When you’re not tearing down enemies, much of Bayonetta Origins is focused on solving environmental puzzles. If you thought controlling two characters during combat might be disorienting, this is where the real head-scratchers come into play. As you proceed through the levels, you’ll come across various paths that only one of your two characters will be able to cross. For example, Cereza is too small to reach high platforms, while Cheshire is unable to cross areas filled with demon repelling magic. At these moments, you’ll need to split them up, switching your focus from one character to the other as you go. Often you’ll switch back and forth between them multiple times in order to open up paths for the other, before inevitably reuniting.
The puzzles I experienced were similar to the ones found in many other two player co-op games, only with the added twist of controlling both sides of the equation. None of them were too complicated, but I still managed to get stuck a few times, mostly because I wasn’t paying close enough attention to my surroundings. The developers seemed to have fun playing with perspective, and the areas are cleverly designed to make solving puzzles a satisfying affair.
You’ll also occasionally come across a rhythm-based minigame that requires Cereza to use her magic. You’ll move the left stick in various directions, matching your movements to moon symbols around a circle in time to a beat. Often this will unlock a new pathway to a previously inaccessible area. This is a neat little distraction that helps to break up the larger combat and puzzle sequences. However, I’m hoping that more minigames appear later on for the sake of variety, as I could see this one getting repetitive before too long.
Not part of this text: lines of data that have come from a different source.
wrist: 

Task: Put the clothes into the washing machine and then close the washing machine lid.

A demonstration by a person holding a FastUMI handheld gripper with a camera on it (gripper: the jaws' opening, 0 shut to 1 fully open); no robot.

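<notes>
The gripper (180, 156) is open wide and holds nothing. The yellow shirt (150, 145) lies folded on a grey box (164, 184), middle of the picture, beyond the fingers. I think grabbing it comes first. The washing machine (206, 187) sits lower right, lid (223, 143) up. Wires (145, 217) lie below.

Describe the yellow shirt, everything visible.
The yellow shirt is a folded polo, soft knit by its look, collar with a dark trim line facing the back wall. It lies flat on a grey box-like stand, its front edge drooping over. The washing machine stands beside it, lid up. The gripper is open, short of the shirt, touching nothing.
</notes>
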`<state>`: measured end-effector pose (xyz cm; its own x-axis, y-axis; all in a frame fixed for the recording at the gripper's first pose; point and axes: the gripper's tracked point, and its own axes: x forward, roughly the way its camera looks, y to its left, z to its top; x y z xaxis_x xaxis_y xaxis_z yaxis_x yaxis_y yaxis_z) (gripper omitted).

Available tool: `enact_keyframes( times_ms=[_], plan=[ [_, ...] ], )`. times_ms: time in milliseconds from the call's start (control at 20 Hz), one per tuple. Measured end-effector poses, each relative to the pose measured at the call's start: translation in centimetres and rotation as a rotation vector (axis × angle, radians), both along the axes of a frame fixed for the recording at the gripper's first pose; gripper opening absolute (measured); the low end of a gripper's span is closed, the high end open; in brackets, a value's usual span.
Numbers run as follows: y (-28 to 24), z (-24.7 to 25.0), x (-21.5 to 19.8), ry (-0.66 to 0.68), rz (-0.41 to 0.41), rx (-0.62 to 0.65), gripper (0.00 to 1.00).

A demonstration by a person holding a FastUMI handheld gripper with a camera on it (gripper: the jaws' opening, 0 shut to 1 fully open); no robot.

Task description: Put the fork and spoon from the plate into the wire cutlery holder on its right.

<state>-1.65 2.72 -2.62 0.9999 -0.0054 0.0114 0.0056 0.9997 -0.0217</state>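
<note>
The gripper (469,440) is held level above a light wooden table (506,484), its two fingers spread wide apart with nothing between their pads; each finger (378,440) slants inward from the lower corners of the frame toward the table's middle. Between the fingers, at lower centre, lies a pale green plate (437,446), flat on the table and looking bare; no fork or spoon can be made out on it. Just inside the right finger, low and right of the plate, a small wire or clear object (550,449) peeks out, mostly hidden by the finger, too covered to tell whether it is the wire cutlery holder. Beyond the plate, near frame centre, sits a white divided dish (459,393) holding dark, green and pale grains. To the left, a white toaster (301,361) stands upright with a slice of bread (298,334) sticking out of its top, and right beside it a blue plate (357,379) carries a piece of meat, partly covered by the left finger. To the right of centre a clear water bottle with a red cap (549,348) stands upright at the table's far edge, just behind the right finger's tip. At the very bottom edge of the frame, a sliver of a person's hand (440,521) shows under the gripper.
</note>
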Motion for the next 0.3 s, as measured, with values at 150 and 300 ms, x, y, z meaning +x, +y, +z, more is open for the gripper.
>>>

One of my favorite aspects of Bayonetta Origins so far is its visual style. A complete 180 from the originals, the game employs a soft, gentle aesthetic. It’s frequently reminiscent of Hayao Miyazaki’s works (especially Princess Mononoke), and it’s also, dare I say it, downright adorable. Nintendo and Platinum are really leaving money on the table if they don’t start selling Cheshire and Cereza plushies as soon as possible! The game world seems to provide a cozy, inviting atmosphere that’s pleasant to be in, even while angry demons are trying to destroy you.
There’s also a big focus on narrative in Bayonetta Origins. The game features lengthy, storybook-style cutscenes with a great deal of voiced dialogue. From its cute visuals and fairy tale style, you might get the impression that this is a game for younger audiences, and I think that’s true if you’re comparing it to the rest of the series. Origins certainly seems more appropriate and inviting for younger kids than any of the other Bayonetta games (It’s rated T for animated blood and fantasy violence). That said, all of the characters and lore I saw seemed to be consistent with the other games, and nothing felt dumbed down.
Bayonetta Origins: Cereza and the Lost Demon is shaping up to be a very different experience from the original Bayonetta, but you shouldn’t discount it as a disposable or forgettable spin-off just yet. It may not be the direction any of us expected the franchise to take, but everything I saw really hit the mark for me. It’s more accessible and less punishing than Bayonettas 1-3, but what I saw still showed signs of greater depth waiting to be discovered. Keep this one on your radar whether you’re a longtime Bayonetta fan, or completely new to the series.